Guests of the Science Center at Puget Sound who enter the main lobby of Harned Hall from Union Avenue are witnesses to the remarkable care given to each detail of the building’s design, down to the cement panels embedded into the building’s front facade.

The flat panels are cast with what looks like the same design of rings and spheres. Actually, each panel is slightly different, as each is representative of one atom of a heavy element. Heavy elements formed by the nucleosynthesis inside stars are essential for forming planetary systems and the evolution of life. At the center of each panel are the element’s nucleus, surrounded by rings (showing the atom’s electron orbits) and spheres (electrons).
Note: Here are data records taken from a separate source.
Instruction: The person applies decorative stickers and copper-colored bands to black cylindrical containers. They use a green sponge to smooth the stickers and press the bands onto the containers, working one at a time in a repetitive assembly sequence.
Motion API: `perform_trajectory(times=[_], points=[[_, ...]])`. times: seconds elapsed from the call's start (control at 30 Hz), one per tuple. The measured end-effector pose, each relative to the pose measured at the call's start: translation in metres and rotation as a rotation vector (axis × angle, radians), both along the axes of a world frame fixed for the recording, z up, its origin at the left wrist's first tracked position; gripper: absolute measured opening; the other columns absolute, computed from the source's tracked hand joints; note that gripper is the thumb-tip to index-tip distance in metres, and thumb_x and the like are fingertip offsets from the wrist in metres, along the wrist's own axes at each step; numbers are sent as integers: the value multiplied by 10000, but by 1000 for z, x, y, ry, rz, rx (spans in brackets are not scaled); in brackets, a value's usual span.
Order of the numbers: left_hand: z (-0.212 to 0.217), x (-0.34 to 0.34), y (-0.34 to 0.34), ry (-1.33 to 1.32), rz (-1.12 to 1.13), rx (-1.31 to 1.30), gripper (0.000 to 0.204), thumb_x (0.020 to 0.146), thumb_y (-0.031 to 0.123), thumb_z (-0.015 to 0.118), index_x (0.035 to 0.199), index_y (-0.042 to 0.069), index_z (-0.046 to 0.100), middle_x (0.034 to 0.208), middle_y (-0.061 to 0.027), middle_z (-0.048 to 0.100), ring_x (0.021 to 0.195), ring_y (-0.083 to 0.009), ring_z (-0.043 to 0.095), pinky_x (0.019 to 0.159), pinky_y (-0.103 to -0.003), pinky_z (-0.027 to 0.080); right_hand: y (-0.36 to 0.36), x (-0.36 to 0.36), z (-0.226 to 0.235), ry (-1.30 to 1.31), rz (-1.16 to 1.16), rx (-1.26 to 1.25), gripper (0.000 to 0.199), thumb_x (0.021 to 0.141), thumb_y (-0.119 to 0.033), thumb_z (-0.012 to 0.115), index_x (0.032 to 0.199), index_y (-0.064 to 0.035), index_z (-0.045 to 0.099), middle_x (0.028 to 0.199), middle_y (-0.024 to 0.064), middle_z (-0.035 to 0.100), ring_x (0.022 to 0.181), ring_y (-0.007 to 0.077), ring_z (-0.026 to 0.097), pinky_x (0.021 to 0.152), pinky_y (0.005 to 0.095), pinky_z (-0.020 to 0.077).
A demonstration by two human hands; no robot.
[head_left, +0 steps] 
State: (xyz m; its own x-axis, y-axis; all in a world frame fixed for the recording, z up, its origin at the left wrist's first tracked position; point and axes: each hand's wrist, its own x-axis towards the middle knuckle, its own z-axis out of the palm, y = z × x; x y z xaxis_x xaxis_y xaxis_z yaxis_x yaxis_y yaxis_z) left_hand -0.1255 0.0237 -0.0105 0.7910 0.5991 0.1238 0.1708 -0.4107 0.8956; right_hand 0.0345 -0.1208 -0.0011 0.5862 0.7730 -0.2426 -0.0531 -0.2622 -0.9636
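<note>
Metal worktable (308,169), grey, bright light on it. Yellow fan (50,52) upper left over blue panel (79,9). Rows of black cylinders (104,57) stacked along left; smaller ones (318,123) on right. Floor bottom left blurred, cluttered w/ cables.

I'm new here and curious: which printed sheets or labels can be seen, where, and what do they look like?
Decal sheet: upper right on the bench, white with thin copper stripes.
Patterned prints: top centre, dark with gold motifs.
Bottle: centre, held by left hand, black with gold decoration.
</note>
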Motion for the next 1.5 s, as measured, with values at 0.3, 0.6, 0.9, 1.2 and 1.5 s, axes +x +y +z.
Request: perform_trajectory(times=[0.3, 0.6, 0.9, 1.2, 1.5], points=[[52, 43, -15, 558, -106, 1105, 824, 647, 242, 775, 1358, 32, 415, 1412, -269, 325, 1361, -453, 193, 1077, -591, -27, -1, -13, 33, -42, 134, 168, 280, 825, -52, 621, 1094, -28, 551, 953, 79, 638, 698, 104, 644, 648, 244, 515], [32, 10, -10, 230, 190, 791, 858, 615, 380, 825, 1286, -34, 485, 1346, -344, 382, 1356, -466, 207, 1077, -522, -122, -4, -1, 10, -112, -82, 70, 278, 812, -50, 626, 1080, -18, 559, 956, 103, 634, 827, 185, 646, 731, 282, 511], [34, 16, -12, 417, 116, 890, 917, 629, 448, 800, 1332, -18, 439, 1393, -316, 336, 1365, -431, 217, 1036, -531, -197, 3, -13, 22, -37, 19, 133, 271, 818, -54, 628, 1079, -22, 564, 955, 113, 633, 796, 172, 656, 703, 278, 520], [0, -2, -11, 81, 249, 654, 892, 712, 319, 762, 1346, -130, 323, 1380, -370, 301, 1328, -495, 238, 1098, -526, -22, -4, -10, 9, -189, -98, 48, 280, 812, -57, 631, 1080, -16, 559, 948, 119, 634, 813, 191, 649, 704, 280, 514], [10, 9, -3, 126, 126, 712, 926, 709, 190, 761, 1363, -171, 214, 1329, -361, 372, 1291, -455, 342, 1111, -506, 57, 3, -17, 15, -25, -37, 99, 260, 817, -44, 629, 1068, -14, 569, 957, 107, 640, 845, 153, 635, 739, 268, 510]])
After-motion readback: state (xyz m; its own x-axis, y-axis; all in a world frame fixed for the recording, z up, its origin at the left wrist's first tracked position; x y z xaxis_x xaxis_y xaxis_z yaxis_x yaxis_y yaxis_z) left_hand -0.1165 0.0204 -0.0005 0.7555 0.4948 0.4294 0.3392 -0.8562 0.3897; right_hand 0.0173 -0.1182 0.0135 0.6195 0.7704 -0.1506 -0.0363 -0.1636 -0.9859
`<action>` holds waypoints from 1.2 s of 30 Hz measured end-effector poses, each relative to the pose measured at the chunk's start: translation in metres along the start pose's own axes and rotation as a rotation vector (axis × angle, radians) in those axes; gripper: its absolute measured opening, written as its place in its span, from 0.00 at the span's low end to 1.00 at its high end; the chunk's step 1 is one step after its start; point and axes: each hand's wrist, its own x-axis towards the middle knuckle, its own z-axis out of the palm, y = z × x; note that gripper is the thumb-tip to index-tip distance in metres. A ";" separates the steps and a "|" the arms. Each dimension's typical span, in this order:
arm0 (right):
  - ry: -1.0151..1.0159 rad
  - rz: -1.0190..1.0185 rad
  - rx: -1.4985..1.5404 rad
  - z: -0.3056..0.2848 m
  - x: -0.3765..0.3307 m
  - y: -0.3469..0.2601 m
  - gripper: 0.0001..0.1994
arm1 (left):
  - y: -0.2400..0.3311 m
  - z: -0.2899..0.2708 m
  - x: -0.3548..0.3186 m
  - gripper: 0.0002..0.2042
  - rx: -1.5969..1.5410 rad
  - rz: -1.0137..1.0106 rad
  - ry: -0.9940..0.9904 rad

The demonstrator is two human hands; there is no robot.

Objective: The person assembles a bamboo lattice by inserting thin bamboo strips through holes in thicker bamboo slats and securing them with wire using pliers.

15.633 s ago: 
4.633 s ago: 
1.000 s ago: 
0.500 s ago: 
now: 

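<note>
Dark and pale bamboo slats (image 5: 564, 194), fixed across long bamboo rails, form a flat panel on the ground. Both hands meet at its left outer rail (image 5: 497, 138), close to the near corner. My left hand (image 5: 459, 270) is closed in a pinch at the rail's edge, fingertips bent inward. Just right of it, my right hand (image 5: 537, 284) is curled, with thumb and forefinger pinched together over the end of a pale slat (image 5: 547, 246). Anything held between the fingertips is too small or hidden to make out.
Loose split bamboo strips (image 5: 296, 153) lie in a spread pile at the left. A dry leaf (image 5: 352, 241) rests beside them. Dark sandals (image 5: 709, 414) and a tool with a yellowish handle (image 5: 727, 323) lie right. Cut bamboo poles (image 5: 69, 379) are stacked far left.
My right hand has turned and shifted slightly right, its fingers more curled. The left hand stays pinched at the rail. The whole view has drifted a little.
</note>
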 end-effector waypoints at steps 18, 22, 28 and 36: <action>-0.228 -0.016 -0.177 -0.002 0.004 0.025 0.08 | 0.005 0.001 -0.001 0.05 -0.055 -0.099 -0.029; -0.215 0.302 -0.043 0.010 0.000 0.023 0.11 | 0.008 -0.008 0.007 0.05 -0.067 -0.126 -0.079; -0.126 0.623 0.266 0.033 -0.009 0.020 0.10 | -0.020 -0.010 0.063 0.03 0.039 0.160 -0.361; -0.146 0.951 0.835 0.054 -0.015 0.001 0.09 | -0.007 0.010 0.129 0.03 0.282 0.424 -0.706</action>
Framing the building's entrance are two curved cement panels cast with ancient and modern patterns. One is a Celtic image called the Tree of Life, a symbol significant in nearly every studied culture. With its roots reaching deep into the earth and its branches stretching toward the sky, the Tree of Life dwells in three realms—hell, earth, and heaven—and links between the past, present, and future. Trees have long been a symbol of the most basic life-giving force: a renewable source of sustenance, shelter, and fuel.

The second curved panel shows a spirograph. Amazingly, the pattern is created when the relative motion of Earth and Venus are charted and is called the Dance of the Planets. Both curved panels are framed by the Greek Key, an ornamental design of arranged vertical and horizontal lines often seen in Classical art and architecture and, incredibly, a design very similar to the folding patterns of proteins.